А «это на руках» оказалось даже еще хуже: в ужасе почуял поручик Тихмень, что руки у него вдруг намокли, и из теплого свертка закапало на пол. Забыл тут Тихмень всякую субординацию, ткнул, как попало, крестника на руки генеральше и попятился назад. Бог его знает, куда бы запятился, если бы стоявшая сзади компания с Молочко во главе не водворила его на место.

Пришло время уж и в купель окунать младенца. Заспанный поп обернулся к генеральше ребенка взять. А она не дает. Прижала к себе и отпустить не хочет, и кричит:

— Не дам, а вот и не дам, и не дам, он мой!

Поп оробело пятился к двери. Батюшки мои, что ж это? Суматошились, шептали. Кабы не Молочко, так и не докрестили бы, может. Молочко подошел к генеральше, взял ее за руку, как свой, и шепнул:

— Отпустите, зачем вам этот, у вас будет свой, можете себе представить. Раз я говорю… Разве ты мне не веришь? Мне?

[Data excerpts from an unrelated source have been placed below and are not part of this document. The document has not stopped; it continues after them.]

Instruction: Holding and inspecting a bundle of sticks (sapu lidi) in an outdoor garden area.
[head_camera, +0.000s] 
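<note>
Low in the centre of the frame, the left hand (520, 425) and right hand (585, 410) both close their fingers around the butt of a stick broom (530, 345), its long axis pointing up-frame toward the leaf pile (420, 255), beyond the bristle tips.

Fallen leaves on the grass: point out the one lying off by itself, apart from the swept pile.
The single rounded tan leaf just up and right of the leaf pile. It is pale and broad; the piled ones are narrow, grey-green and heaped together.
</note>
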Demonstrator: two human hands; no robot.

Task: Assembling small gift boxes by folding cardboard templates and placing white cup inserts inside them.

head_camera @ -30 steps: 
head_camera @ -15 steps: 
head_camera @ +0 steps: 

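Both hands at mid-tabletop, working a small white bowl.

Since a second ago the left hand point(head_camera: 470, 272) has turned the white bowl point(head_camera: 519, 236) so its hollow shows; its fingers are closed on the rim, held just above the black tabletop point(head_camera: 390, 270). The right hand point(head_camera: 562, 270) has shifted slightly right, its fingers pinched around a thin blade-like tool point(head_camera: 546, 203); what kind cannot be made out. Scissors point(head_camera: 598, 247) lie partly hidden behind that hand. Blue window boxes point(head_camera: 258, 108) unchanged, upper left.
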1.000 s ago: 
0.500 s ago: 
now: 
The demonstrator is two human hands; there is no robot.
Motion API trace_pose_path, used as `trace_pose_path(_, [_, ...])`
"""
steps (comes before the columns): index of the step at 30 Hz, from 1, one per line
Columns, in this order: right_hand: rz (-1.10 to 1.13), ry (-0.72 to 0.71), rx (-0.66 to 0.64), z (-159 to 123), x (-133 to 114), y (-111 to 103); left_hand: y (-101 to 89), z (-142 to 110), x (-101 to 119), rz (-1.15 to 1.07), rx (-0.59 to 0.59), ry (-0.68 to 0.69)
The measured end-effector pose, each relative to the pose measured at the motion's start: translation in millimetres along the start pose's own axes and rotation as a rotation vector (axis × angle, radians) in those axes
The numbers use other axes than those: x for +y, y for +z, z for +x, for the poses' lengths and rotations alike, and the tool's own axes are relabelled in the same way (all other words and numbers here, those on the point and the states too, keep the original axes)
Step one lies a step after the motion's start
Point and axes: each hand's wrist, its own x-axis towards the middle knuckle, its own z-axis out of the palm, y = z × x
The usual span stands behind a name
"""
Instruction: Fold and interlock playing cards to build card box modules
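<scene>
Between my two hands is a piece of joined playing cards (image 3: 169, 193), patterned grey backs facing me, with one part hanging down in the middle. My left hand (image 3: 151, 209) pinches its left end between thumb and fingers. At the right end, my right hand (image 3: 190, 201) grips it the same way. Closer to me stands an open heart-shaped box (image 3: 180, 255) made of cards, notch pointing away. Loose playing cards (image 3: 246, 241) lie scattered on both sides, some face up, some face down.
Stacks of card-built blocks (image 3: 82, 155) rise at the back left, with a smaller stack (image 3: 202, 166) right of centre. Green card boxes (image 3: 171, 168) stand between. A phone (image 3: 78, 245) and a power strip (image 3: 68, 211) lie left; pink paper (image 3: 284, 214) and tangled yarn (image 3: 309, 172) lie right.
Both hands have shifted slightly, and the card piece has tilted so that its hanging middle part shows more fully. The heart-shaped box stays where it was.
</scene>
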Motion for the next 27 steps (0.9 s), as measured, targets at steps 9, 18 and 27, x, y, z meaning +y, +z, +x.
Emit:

Генеральша засмеялась блаженно, отпустила. Ну, слава-те, Господи! С грехом пополам докрестили и Петяшкой нарекли.

Тут-то и приступили господа офицеры к поручику Тихменю. Одним разом, по команде, все низко поклонились:

— Честь вас имеем, папаша, проздравить с новорожденным, с Петяшкой, на чаек с вашей милости…

Замахал Тихмень руками, как мельница.

— Как это — папаша? Я и не хочу вовсе, что вы такое! Терпеть не могу…

— Да в детях-то, милый, ведь Бог один волен. Уж там, можешь терпеть, иль не можешь…

Пристали — хоть плачь. Делать нечего: вечером Тихмень угощал в собрании. И пошло с тех пор: каждый день на занятиях спрашивали его, как, мол, здоровье сынишки — Петяшки. Задолбили, заморочили Тихменю голову Петяшкой этим самым.